##### EXERCISE MATERIALS

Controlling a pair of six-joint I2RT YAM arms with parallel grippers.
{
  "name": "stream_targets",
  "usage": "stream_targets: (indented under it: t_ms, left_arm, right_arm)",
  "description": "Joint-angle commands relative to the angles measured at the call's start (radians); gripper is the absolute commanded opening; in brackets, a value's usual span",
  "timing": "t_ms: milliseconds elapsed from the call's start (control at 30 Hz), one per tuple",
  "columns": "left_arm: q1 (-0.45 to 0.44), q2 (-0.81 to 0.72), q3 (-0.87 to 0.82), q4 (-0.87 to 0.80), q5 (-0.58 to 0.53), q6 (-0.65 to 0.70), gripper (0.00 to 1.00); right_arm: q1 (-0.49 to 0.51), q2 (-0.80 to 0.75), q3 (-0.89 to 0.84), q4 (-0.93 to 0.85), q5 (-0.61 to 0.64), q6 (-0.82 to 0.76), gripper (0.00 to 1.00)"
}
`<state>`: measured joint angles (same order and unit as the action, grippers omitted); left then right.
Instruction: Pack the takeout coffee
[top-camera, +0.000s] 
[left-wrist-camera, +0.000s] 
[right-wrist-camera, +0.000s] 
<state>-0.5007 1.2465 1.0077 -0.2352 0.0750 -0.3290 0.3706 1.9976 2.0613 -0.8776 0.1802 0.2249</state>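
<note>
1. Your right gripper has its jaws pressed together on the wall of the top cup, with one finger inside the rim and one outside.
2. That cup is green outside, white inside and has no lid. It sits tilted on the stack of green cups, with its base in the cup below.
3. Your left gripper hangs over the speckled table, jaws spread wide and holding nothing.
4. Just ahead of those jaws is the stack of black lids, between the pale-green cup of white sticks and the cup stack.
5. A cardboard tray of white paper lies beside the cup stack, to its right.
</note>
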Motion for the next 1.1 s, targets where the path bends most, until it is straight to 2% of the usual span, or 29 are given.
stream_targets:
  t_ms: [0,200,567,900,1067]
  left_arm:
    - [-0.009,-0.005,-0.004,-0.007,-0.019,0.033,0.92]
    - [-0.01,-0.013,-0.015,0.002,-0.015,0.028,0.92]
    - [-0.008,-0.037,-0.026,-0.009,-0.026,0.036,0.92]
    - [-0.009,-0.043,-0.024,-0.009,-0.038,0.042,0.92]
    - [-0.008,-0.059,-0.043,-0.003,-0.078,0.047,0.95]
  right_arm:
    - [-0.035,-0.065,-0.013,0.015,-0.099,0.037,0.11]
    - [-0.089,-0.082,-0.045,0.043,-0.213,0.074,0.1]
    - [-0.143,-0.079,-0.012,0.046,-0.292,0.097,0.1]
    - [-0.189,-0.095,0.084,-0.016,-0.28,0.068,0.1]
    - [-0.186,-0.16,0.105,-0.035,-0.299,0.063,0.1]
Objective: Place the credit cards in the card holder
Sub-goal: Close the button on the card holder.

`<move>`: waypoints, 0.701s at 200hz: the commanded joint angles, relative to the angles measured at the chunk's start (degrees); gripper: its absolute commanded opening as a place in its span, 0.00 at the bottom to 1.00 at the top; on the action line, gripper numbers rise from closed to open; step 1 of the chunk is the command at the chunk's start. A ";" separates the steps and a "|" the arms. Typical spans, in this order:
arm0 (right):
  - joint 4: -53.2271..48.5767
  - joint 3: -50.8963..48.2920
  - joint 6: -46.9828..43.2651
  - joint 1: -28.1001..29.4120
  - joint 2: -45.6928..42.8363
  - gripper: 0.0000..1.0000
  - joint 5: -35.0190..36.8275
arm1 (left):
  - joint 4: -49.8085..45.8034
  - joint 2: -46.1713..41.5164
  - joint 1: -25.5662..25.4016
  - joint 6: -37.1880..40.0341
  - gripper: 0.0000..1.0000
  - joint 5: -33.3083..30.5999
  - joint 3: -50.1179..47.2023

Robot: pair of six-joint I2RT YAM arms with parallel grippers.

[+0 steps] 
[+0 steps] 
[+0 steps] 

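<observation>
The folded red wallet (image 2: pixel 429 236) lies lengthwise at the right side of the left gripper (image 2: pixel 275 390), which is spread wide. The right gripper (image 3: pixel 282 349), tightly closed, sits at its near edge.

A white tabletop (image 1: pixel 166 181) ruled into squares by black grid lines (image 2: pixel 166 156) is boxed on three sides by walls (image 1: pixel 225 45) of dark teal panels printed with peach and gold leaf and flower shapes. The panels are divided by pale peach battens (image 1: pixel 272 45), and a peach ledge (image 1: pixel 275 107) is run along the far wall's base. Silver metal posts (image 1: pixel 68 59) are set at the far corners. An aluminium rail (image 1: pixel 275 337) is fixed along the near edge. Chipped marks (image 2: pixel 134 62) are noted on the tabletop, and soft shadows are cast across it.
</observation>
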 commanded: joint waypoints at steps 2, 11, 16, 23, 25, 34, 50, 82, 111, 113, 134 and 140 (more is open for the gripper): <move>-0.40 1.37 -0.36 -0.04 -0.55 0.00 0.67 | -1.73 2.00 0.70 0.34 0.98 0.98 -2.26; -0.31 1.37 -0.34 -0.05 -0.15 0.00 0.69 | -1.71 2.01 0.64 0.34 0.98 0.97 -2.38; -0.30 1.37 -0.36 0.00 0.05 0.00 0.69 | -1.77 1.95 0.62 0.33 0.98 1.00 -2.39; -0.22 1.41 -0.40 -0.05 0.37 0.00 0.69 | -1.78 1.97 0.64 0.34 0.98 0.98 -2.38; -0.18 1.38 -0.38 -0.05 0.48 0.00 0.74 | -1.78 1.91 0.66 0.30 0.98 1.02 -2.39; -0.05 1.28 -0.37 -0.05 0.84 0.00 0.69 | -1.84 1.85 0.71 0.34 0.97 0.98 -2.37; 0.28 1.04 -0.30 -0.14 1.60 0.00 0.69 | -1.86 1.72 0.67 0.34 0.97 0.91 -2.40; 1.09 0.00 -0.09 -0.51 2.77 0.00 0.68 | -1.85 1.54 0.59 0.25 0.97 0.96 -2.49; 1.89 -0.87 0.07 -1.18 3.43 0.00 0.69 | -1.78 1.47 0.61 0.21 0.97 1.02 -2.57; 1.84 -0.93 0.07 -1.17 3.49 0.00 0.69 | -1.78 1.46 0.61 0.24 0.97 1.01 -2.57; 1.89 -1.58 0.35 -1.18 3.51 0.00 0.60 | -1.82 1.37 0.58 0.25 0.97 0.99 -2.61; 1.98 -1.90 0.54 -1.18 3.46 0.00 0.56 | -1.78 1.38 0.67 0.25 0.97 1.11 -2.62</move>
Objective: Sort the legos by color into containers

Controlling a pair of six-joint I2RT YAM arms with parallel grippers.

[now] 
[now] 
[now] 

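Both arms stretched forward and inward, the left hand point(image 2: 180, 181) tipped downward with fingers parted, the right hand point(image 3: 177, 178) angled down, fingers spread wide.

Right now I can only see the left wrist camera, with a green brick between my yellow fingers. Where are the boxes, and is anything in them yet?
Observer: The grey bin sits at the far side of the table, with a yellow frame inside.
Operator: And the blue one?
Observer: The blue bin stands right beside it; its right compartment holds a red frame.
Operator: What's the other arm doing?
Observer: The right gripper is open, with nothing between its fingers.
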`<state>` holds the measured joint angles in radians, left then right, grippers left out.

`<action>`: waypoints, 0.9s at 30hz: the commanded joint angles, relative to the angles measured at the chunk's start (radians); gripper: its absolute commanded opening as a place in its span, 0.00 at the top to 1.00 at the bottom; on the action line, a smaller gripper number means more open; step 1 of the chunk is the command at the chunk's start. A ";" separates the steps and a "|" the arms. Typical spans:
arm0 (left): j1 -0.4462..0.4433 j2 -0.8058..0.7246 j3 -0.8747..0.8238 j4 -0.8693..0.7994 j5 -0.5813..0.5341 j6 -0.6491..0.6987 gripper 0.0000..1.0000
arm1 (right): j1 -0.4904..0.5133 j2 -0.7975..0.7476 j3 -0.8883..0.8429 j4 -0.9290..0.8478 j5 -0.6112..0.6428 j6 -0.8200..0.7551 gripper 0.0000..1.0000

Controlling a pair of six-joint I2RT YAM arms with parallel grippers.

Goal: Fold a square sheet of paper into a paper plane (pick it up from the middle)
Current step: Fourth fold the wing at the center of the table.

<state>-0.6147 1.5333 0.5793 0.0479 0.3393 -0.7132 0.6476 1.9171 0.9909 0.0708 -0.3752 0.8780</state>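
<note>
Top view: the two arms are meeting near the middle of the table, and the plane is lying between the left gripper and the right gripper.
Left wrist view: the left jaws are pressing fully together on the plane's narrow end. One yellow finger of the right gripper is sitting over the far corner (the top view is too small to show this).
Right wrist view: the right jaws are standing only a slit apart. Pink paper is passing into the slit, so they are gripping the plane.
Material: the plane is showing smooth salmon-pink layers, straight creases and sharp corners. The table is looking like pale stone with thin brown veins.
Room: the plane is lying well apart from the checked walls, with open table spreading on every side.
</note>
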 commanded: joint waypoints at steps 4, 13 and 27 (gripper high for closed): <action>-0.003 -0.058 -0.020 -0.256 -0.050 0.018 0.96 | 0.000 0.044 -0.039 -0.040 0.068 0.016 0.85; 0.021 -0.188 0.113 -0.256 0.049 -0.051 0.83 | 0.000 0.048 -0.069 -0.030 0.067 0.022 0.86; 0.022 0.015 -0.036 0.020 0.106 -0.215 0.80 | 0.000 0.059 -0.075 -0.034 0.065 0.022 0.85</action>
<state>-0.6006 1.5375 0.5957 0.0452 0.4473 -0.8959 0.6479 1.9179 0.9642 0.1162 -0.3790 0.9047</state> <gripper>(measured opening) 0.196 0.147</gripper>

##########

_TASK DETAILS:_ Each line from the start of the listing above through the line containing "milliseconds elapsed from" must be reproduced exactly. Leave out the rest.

_ANSWER SECTION:_
Controlling a pair of six-joint I2RT YAM arms with parallel grippers.
{
  "name": "stream_targets",
  "usage": "stream_targets: (indented under it: t_ms, left_arm, right_arm)",
  "description": "Joint-angle commands relative to the angles measured at the call's start (radians); gripper is the absolute commanded opening; in brackets, a value's usual span",
  "timing": "t_ms: milliseconds elapsed from the call's start (control at 30 Hz), one per tuple",

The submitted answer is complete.